Data records ::
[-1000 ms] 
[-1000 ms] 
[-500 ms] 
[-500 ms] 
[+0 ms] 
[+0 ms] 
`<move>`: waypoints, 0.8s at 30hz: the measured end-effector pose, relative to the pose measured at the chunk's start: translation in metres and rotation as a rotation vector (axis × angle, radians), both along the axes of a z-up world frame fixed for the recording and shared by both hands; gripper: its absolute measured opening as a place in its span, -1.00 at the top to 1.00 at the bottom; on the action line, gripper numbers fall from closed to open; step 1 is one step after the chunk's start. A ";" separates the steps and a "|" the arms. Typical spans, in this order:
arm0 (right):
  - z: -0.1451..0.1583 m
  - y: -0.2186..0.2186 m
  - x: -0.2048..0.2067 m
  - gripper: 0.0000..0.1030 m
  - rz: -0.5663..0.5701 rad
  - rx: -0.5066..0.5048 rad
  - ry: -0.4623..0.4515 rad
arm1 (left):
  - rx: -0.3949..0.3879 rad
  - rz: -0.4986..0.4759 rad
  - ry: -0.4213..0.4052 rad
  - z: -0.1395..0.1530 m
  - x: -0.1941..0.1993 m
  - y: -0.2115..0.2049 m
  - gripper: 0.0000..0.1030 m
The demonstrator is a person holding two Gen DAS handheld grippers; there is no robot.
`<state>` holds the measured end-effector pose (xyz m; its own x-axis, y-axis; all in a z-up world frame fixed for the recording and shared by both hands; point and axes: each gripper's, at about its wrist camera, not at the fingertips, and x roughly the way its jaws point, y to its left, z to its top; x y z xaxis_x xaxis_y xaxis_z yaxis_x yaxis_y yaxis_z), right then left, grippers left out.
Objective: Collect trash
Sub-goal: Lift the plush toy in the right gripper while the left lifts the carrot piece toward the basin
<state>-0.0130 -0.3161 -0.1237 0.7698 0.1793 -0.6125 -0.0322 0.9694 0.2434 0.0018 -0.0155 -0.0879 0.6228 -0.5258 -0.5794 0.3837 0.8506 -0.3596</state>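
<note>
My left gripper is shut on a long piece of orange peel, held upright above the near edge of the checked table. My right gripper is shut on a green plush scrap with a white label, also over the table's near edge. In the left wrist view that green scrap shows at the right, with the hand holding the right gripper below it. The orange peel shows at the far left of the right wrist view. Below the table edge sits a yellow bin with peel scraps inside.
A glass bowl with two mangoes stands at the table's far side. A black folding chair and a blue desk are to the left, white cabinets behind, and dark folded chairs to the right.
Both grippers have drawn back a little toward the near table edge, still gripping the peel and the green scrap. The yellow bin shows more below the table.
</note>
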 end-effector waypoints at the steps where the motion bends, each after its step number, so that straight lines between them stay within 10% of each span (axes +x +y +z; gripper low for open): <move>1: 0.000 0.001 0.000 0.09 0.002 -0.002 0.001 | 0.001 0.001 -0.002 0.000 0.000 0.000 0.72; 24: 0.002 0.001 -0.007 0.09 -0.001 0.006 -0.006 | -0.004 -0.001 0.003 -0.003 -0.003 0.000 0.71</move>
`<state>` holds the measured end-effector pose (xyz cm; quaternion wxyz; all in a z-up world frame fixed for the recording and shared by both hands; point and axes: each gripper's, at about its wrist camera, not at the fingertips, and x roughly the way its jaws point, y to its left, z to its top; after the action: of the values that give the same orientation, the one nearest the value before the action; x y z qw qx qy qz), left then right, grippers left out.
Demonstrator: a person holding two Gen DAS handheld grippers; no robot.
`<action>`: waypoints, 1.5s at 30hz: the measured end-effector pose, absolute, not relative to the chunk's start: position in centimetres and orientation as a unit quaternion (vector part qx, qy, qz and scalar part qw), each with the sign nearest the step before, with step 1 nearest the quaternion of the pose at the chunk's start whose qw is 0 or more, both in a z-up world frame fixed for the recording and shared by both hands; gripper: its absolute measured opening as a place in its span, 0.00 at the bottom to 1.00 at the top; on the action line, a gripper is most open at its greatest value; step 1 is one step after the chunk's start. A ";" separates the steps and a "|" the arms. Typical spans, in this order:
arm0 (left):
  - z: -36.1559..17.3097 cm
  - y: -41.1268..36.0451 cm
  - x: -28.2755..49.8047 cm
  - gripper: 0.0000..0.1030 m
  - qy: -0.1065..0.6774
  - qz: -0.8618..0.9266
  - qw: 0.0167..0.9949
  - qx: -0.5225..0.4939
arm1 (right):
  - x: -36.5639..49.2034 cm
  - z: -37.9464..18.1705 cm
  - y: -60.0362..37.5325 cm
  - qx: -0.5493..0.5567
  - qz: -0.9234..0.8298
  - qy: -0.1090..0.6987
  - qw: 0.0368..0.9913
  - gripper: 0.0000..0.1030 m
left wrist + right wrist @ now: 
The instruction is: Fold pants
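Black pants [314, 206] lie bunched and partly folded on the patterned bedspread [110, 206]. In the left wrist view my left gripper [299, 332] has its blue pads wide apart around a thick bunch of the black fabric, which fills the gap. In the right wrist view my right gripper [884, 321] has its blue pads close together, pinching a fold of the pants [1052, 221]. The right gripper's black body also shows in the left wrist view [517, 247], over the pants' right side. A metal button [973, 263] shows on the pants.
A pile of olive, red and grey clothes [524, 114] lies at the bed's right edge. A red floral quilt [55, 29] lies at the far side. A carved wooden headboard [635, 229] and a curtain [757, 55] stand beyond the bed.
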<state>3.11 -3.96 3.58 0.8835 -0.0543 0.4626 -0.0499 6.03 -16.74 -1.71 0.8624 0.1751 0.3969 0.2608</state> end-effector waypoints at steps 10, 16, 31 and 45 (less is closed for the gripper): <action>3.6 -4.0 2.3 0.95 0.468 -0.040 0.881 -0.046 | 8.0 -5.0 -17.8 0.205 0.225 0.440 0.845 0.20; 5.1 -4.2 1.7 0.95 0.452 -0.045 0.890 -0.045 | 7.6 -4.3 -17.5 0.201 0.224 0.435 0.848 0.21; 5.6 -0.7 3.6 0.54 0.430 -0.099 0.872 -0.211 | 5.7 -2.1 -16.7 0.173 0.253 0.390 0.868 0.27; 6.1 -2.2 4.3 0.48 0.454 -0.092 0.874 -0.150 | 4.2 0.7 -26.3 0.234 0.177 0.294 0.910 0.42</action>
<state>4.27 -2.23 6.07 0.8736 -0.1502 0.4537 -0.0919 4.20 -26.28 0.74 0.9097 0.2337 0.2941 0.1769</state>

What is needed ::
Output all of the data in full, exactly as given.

Result of this exercise ::
[-1000 ms] 
[-1000 ms] 
[-500 ms] 
[-500 ms] 
[+0 ms] 
[+0 ms] 
`<move>`: waypoints, 0.8s at 30hz: the measured end-effector pose, relative to the pose measured at the chunk's start: translation in metres and rotation as a rotation vector (axis × angle, radians), both along the axes of a z-up world frame fixed for the recording and shared by both hands; gripper: its absolute measured opening as a place in its span, -1.00 at the top to 1.00 at the bottom; on the action line, gripper numbers fall from closed to open; step 1 is one step after the chunk's start. A ";" separates the steps and a "|" the arms. Typical spans, in this order:
arm0 (right):
  - z: -0.1451..0.1583 m
  - y: -0.2186..0.2186 m
  - x: -0.2048..0.2067 m
  - gripper: 0.0000..0.1030 m
  - rz: -0.5663..0.5701 rad
  - rx: -0.5066..0.5048 rad
  - ry: -0.4623..0.4515 rad
arm1 (left):
  - rx: -0.3949..0.3879 rad
  - rz: -0.4986..0.4759 rad
  - ry: -0.4213..0.4052 rad
  - z: -0.1395..0.1530 m
  - x: -0.1941..0.1993 m
  - y: -0.2115..0.2049 m
  - gripper: 0.0000..0.1030 m
The demonstrator is a person holding two Gen DAS handheld grippers; there is no robot.
`<state>` holds the measured end-effector pose (xyz m; its own x-axis, y-axis; all in a z-up world frame fixed for the recording and shared by both hands; point and axes: each gripper's, at about its wrist camera, not at the fingertips, and x roughly the way its jaws point, y to its left, z to its top; x y z xaxis_x xaxis_y xaxis_z yaxis_x yaxis_y yaxis_z), right then left, grippers left out.
Objective: Collect trash
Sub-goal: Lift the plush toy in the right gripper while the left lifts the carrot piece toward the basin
<state>-0.0130 -0.3161 -0.1237 0.7698 0.1793 -0.6125 -0.0322 0.9694 0.2434 0.0018 -0.0155 -0.0879 0.6228 -0.5258 -0.5794 0.3837 0.8506 -0.3596</state>
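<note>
My left gripper is shut on a long piece of orange peel, held upright above the near edge of the checked table. My right gripper is shut on a green plush scrap with a white label, also over the table's near edge. In the left wrist view that green scrap shows at the right, with the hand holding the right gripper below it. The orange peel shows at the far left of the right wrist view. Below the table edge sits a yellow bin with peel scraps inside.
A glass bowl with two mangoes stands at the table's far side. A black folding chair and a blue desk are to the left, white cabinets behind, and dark folded chairs to the right.
Both grippers have drawn back a little toward the near table edge, still gripping the peel and the green scrap. The yellow bin shows more below the table.
</note>
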 end-effector waypoints at the steps where the motion bends, each after its step number, so that straight lines between them stay within 10% of each span (axes +x +y +z; gripper low for open): <move>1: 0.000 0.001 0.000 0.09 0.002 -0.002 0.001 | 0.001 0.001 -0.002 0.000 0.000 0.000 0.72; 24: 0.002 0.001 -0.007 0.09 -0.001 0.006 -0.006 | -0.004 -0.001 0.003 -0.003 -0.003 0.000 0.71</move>
`<state>` holds the measured end-effector pose (xyz cm; quaternion wxyz; all in a z-up world frame fixed for the recording and shared by both hands; point and axes: each gripper's, at about its wrist camera, not at the fingertips, and x roughly the way its jaws point, y to its left, z to its top; after the action: of the values that give the same orientation, the one nearest the value before the action; x y z qw qx qy qz), left then right, grippers left out.
Demonstrator: a person holding two Gen DAS handheld grippers; no robot.
`<action>`: waypoints, 1.5s at 30hz: the measured end-effector pose, absolute, not relative to the chunk's start: position in centimetres and orientation as a unit quaternion (vector part qx, qy, qz and scalar part qw), each with the sign nearest the step before, with step 1 nearest the quaternion of the pose at the chunk's start whose qw is 0 or more, both in a z-up world frame fixed for the recording and shared by both hands; gripper: its absolute measured opening as a place in its span, 0.00 at the bottom to 1.00 at the top; on the action line, a gripper is most open at its greatest value; step 1 is one step after the chunk's start. A ";" separates the steps and a "|" the arms. Typical spans, in this order:
arm0 (left):
  - z: -36.1559..17.3097 cm
  - y: -41.1268..36.0451 cm
  - x: -28.2755..49.8047 cm
  - gripper: 0.0000..0.1030 m
  - qy: -0.1065..0.6774
  - qz: -0.8618..0.9266
  - qw: 0.0167..0.9949
  - qx: -0.5225..0.4939
arm1 (right):
  - x: -36.5639..49.2034 cm
  - z: -37.9464..18.1705 cm
  - y: -60.0362..37.5325 cm
  - qx: -0.5493..0.5567
  - qz: -0.9234..0.8298
  - qy: -0.1090..0.6987
  - qw: 0.0368..0.9913
  - gripper: 0.0000..0.1030 m
left wrist + right wrist @ now: 
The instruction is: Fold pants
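Black pants [314, 206] lie bunched and partly folded on the patterned bedspread [110, 206]. In the left wrist view my left gripper [299, 332] has its blue pads wide apart around a thick bunch of the black fabric, which fills the gap. In the right wrist view my right gripper [884, 321] has its blue pads close together, pinching a fold of the pants [1052, 221]. The right gripper's black body also shows in the left wrist view [517, 247], over the pants' right side. A metal button [973, 263] shows on the pants.
A pile of olive, red and grey clothes [524, 114] lies at the bed's right edge. A red floral quilt [55, 29] lies at the far side. A carved wooden headboard [635, 229] and a curtain [757, 55] stand beyond the bed.
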<state>3.11 -3.96 3.58 0.8835 -0.0543 0.4626 -0.0499 6.03 -16.74 -1.71 0.8624 0.1751 0.3969 0.2608</state> end-effector waypoints at steps 10, 16, 31 and 45 (less is closed for the gripper): <action>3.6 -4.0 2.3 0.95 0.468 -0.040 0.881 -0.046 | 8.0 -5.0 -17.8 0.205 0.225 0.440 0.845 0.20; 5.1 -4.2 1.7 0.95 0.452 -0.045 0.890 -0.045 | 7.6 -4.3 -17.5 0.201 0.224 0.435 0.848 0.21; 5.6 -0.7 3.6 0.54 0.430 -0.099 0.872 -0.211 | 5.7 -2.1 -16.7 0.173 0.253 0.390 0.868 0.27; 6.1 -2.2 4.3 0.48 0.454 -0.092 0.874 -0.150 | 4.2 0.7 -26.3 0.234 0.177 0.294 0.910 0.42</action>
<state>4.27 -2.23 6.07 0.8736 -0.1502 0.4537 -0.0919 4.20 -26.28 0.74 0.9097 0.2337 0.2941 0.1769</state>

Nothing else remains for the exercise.